I really don’t like the phrase, “hopeless romantic”. I prefer being called a hopeful romantic, forever in love with the idea of being in love. This
hopelessness hopefulness has lead me down the rabbit hole and through a few trap doors. And here are some things I’ve learnt about sustaining romance through the test of time.
1. The Very Essence Of Romance Is Uncertainty
My mum always told me the most romantic period of life is between engagement and marriage. It was her old school way of acknowledging that there is something erotic and exciting about experiencing mutual love without the commitment. It leaves room for daydreams and inspiring thoughts.
2. Romance Isn’t For The Faint Of Heart
Romance isn’t all red roses and expensive dinners. Sometimes it’s pouring your heart out in the middle of the night and getting no response in return. It is your heart racing when you see their name on your phone, out of the blue. Love stories aren’t picture perfect like movies and novels lead you to believe, romance is work. How are we supposed to have the kind of romance our grandparents had if we’re easily swayed by the next best thing and often overly confused by our choices. Romance requires patience and perseverance.
3. Push And Pull
Accept it. Sometimes you will be really into the other person while they aren’t interested/ready and sometimes vice versa. For lasting love and romance, you have to accept the runner-chaser dynamic that each relationship goes through. No one is always perfectly in love ALL THE TIME.

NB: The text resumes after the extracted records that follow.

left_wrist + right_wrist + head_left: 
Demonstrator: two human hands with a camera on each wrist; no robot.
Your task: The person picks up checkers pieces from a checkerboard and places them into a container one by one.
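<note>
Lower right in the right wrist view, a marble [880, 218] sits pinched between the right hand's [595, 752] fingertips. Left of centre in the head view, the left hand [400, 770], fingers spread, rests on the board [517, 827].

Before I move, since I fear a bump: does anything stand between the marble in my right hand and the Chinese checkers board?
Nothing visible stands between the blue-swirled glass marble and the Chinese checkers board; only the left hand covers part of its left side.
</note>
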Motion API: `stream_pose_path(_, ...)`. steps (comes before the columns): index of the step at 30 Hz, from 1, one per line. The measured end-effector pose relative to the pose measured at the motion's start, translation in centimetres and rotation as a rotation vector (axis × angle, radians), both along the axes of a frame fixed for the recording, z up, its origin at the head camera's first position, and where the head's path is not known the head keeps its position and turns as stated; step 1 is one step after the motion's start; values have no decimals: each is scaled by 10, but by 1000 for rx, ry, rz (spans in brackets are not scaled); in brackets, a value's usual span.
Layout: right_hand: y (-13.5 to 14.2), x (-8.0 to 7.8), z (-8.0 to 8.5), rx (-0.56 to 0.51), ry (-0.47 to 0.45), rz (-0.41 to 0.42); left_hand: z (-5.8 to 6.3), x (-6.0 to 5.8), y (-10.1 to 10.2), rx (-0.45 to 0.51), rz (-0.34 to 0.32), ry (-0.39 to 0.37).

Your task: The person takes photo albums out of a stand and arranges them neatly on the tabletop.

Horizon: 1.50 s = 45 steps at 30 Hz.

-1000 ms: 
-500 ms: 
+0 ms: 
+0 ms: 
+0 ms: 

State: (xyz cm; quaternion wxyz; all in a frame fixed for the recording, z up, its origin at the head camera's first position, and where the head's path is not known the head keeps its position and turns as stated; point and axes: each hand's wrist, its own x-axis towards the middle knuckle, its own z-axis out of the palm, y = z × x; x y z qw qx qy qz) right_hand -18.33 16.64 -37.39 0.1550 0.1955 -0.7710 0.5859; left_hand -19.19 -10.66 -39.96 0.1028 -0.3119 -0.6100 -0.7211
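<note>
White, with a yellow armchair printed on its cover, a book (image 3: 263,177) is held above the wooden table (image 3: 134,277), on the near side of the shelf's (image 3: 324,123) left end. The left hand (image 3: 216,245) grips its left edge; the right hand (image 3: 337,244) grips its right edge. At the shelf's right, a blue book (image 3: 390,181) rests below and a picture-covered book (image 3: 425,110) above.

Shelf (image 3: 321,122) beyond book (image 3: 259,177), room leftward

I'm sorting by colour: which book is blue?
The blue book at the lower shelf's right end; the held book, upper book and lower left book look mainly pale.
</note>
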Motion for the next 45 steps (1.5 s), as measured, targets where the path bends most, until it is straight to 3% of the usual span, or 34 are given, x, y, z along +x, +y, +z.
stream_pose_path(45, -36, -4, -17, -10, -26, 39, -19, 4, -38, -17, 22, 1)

4. Romance Is A Dirty Business
There is nothing messier than human emotion. Romance involves vulnerability, conflict, sacrifice, anger, jealousy, disappointment… and everything in between. Discard any beliefs that state that romance is gooey-eyed perfection. Like two sides of a coin, you must embrace it all.
5. A Journey Of Self Discovery
Although it is completely about and related to another person, nothing teaches you more about what makes you think and question yourself like a strong emotional attraction to another. Will he want me? Am I good enough? Is he/she good enough? Do I look good? Could it work? From all the insecurities that pop up, you have a chance to learn and grow.
6. From Romance To Realism
We all know romantic notions are never grounded in reality. When we first fall in love, we put on our rose tinted glasses and everything lines up. Hello Cloud 9, 10, 11, 12… But the survival of romance relies on taking off the rosy filter and assessing the reality of the situation from time to time.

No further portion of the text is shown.